Contributors, please include a brief description and example. Ideally, this page will provide a little orientation and analysis of the resources in Chris Bizer's Semantic Web Trust and Security Resource Guide ( no longer updated )

2 Access Control

Access Control is a mechanism through which permissions are granted (or denied) to entities -- individuals, organizations, and/or groups made up of these -- to perform operations on resources. Within this document, the resources are LDP resources, but the access control may operate at different granularities: RDF or other documents, named graphs, or individual triples. The operations are create, read, update, and delete (CRUD).

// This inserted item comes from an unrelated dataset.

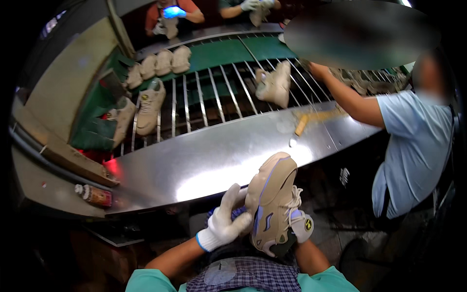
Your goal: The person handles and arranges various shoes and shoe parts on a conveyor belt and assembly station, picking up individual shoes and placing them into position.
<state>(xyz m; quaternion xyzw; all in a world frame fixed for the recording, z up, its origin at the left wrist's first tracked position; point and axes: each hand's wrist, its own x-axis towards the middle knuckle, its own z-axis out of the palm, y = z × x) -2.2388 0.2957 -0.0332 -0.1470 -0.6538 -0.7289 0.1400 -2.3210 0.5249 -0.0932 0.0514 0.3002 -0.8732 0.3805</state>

Entities and Resources need to be identified. See section on Identity below.

Depending on the granularity, the access control mechanisms may affect performance, but should not affect semantics.

3 Use Cases

Please define here some access control use cases

3.1 Granting Groups (Write) Access to Containers

When working with Linked Data, one may need to grant write access on resources to members of some group of entities, such as the ability to POST their preferred meeting time for an event to a container.

Such a group could be identified by an LDPR such as the foaf:Group of people who attended the TPAC webid/rww/social-web meetup. The group could be also specified more generally, perhaps as "group members and their direct colleagues". This means that access to the resource can be granted very flexibly by delegating responsibility of permitted-group membership to each member. Editing group membership could then itself be done with LDP.

3.2 Giving access to open-ended sets of resources

It should be possible to efficiently specify that large sets of resources (existing or not) are (or will be) accessible to given entities (e.g., by using POWDER to specify regular expressions on resources).

3.3 Setting Access Control Policies for a Resource or set of resources

It should be easy to use LDP to set access control policies for a resource or collection of resources (e.g., an LDPC). For example, one could imagine a server that uses an LDPC to create user accounts. Anybody on the internet - or some permitted subset perhaps - could POST to that Container, and as a result have created a new LDPC of type sioc:Account. That user should then be able to set the access control rules for the LDPC they created and indeed for individual LDPRs therein.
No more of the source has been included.